A female MP has revealed she has experienced around 50 incidents of sexual harassment in parliament.
Caroline Nokes said women at Westminster tell each other which male MPs can be trusted and “who we think is a little bit creepy”.
The former Tory minister, who has been MP for Romsey and Southampton North since 2010, also took aim at the “laddish culture” which still exists in parliament, despite an increase in the number of women working there in recent years.
Asked on the BBC’s Newsnight how many “inappropriate, weird or creepy incidents” she has been subjected to, Nokes said: “Numerous. I wouldn’t be able to put a number on it, but definitely more than 20, probably in the region of 50.
″I can think of incidents where a member of the House of Lords in a restaurant said hello to me, walked past, turned round, came back and stroked my bare arm in the presence of a journalist.

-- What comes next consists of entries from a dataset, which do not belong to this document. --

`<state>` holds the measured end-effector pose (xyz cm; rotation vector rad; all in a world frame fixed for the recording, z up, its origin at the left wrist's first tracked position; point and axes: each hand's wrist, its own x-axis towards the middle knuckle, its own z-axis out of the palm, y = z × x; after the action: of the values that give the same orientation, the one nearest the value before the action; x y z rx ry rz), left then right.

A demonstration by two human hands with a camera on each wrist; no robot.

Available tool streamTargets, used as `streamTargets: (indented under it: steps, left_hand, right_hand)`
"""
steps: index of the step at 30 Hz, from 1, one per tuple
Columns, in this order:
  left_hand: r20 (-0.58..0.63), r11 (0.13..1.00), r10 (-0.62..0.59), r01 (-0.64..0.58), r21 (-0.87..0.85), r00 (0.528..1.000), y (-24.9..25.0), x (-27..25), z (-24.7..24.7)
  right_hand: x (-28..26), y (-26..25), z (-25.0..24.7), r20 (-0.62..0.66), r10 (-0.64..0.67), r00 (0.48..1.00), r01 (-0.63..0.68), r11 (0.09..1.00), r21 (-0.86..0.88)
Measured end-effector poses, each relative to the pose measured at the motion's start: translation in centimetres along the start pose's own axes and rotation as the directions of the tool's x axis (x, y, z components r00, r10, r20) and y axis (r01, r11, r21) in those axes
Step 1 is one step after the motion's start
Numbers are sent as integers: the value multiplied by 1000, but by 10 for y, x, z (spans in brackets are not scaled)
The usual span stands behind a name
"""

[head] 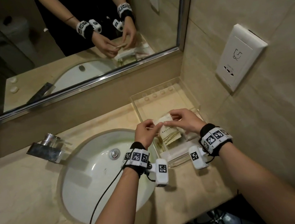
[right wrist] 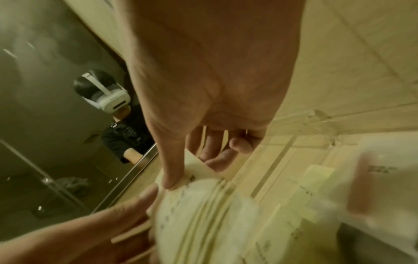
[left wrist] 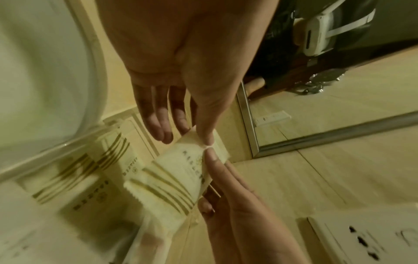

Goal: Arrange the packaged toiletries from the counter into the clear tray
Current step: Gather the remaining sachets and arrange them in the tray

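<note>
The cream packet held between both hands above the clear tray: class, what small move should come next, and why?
Probably lower the cream packet into the clear tray beside the packets already lying there, then let go. The left hand and right hand both pinch its top edge, and it hangs over the tray, not yet set down.

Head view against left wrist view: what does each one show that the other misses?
Only the head view shows the faucet, the sink drain and the clear tray whole. Only the left wrist view shows the grip close up: left hand and right hand thumb tips meeting on the packet. Both show both hands pinching that packet, the mirror and the wall socket.
</note>
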<state>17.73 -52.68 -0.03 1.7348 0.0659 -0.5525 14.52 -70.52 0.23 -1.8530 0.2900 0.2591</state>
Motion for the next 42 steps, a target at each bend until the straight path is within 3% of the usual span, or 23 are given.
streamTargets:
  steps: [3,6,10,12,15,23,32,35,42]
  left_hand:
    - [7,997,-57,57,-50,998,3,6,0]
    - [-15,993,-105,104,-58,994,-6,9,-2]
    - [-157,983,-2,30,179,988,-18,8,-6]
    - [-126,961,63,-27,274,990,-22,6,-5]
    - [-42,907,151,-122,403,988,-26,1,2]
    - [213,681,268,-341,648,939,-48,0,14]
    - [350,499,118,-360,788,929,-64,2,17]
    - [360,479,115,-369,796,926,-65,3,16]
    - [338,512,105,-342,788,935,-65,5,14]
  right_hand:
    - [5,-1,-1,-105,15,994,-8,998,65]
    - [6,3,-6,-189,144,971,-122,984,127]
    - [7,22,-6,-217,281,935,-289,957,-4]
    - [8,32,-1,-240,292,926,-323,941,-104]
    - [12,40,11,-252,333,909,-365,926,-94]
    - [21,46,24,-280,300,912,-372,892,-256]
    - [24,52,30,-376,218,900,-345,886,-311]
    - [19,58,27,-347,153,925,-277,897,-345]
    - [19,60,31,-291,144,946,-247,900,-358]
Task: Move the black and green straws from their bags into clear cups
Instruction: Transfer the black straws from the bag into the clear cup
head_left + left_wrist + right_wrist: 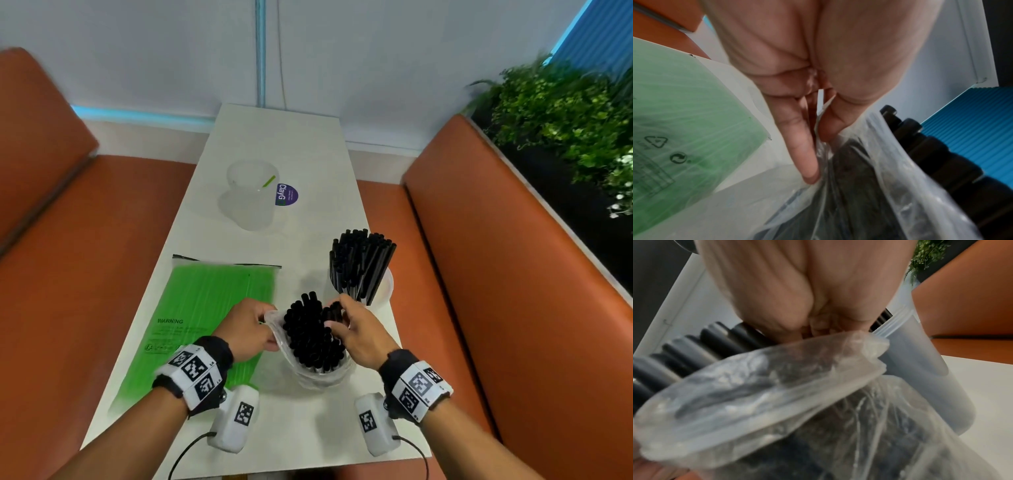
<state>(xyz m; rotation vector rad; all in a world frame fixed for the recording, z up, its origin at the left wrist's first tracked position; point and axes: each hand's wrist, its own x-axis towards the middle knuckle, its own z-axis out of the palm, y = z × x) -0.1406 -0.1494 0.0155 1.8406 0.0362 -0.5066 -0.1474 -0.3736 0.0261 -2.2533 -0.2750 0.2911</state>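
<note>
wrists: black bands (399, 365) | white coded tags (197, 368) | cabled white cameras (236, 419)

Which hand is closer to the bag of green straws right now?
Left. The left hand pinches the clear bag's rim right over the green straw bag's edge. The right hand grips black straws on the clear bag's far side.

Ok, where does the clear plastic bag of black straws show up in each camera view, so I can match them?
Head: the clear plastic bag of black straws sits low centre, between the left hand and the right hand.
Left wrist: it fills the lower right, its edge pinched by the left hand.
Right wrist: it fills the lower half.
Shared landmark: the black straws' round ends poking out of the bag's mouth.
</note>
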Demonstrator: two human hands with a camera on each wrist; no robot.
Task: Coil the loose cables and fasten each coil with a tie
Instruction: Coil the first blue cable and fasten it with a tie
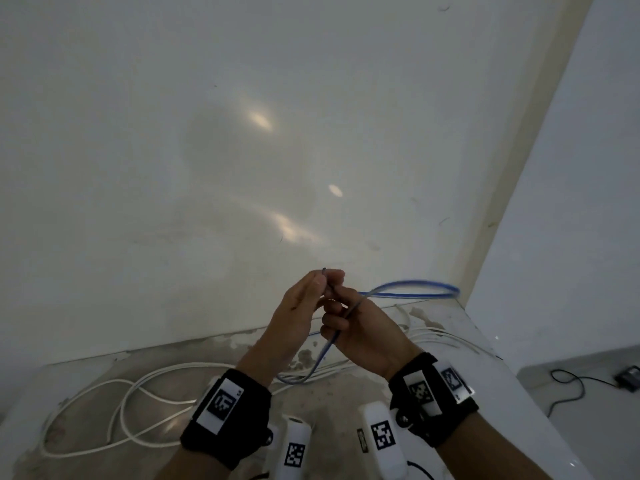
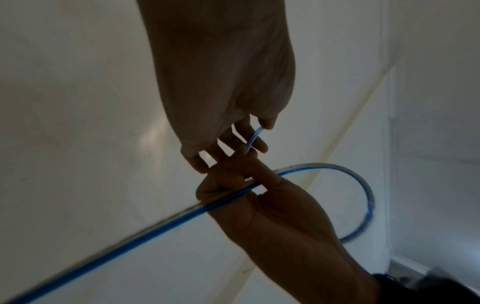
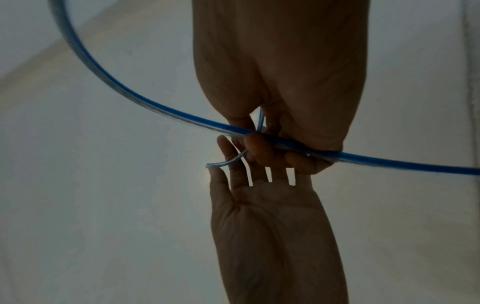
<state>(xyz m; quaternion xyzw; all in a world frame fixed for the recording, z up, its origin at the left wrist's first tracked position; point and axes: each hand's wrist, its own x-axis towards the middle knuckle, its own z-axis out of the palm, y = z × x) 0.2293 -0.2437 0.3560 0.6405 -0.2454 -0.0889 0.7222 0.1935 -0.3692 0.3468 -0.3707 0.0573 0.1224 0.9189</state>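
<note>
**Both hands on the blue cable, held up before the wall**

Far left, on the worn table top (image 1: 104, 368), we note loose white cables (image 1: 121, 403) lying in wide, untidy loops that run on behind our forearms toward the right edge. No tie shows on any of them.

Left of centre, our left hand (image 1: 298, 306) is raised above the table, a black wrist strap with a printed marker (image 1: 225, 407) on the forearm. Its fingers are nearly straight and set together, thumb alongside. The free end of the blue cable (image 1: 412, 289) sticks up between thumb and forefinger. From the right wrist view the end (image 3: 226, 162) lies across the fingertips by the thumb; we judge it a light pinch, not a fist.

Touching it on the right, our right hand (image 1: 367, 330) is curled round the same cable. In the left wrist view the strand passes under its bent fingers (image 2: 228, 185) and out on both sides.

Rightward from the hands the cable swings out in one flat loop in the air, blurred, then comes back through the right hand and drops to the table between our wrists.

Far right, on the floor, a black cord (image 1: 571, 386) leads to a small dark box (image 1: 628, 377), well apart from the table.
</note>
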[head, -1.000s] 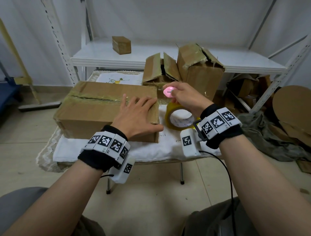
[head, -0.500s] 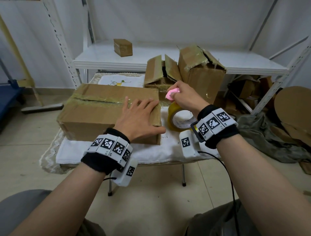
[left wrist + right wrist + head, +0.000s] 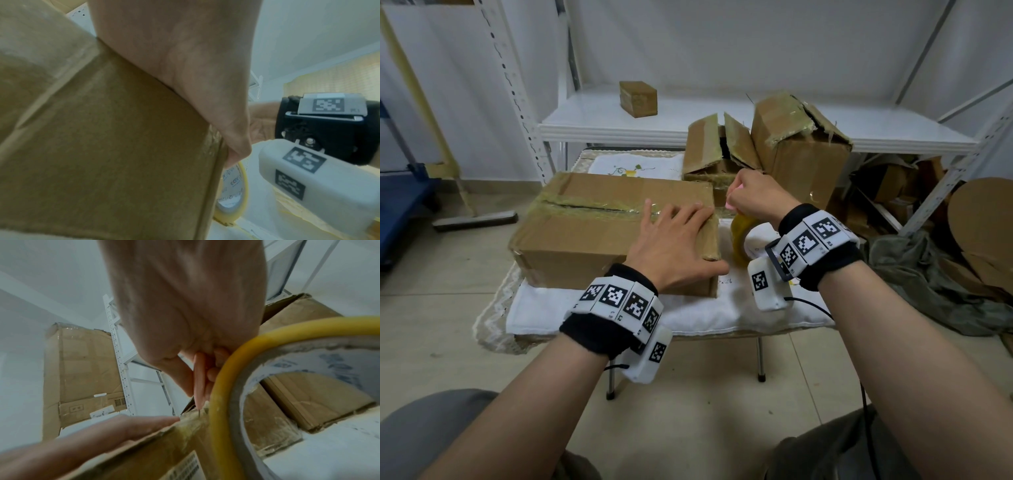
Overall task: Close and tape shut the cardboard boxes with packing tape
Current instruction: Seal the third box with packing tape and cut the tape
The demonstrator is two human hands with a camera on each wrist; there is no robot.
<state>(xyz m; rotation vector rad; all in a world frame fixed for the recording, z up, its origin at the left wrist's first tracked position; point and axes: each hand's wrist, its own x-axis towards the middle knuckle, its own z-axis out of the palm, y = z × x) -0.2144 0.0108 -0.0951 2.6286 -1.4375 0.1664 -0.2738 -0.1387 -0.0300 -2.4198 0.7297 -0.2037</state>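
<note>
A large cardboard box (image 3: 585, 226) lies on the cloth-covered table, its top seam covered by shiny tape (image 3: 592, 205). My left hand (image 3: 674, 233) presses flat on the box's right end, fingers spread, thumb over the near edge. My right hand (image 3: 739, 193) pinches a small pink cutter (image 3: 199, 382) between thumb and fingers. The cutter's tip touches the tape at the box's right top edge. A yellow-edged tape roll (image 3: 743, 240) stands upright against the box's right side, under that hand. The left wrist view shows the box side (image 3: 102, 146) and the tape roll (image 3: 232, 191).
Two cardboard boxes with raised flaps (image 3: 717, 154) (image 3: 799, 154) stand behind the tape roll. A small brown box (image 3: 638, 98) sits on the white shelf (image 3: 722, 126). Cardboard scraps (image 3: 983, 212) and grey cloth lie on the floor at right. The white tablecloth (image 3: 688, 313) shows in front of the box.
My right hand has come down and leftward with the pink cutter, from above the tape roll to the box's right top edge. The left hand stays pressed on the box.
</note>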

“I can think of other incidents where a Labour MP patted me on the backside and told me that I’d done well to lose weight. Now, he in that incident looked about as shocked as I did, and clearly instantly regretted what he’d done.
“Other incidents where colleagues have put their hands on my thigh and told me at great length how their wives don’t understand them - just horrific.”
She said there were some male MPs she would not get into a lift with and added: “What I think is really telling is that female members of parliament will support each other, will provide information to each other as to who to trust, who not to trust, who we think is a little bit creepy.”
Nokes said that while the gender balance in parliament has improved in recent years, there is still “a laddish culture” that is not acceptable in a modern workplace.
Nokes’s comments came after Newsnight reported claims that a “predatory culture” still exists at Westminster.
Parliamentary aide Ellie Varley said she was asked to sit on a male MP’s lap and, even though she didn’t want to, had eventually done it “to get him off my case”.
A House of Commons spokesman said it took complaints “extremely seriously”.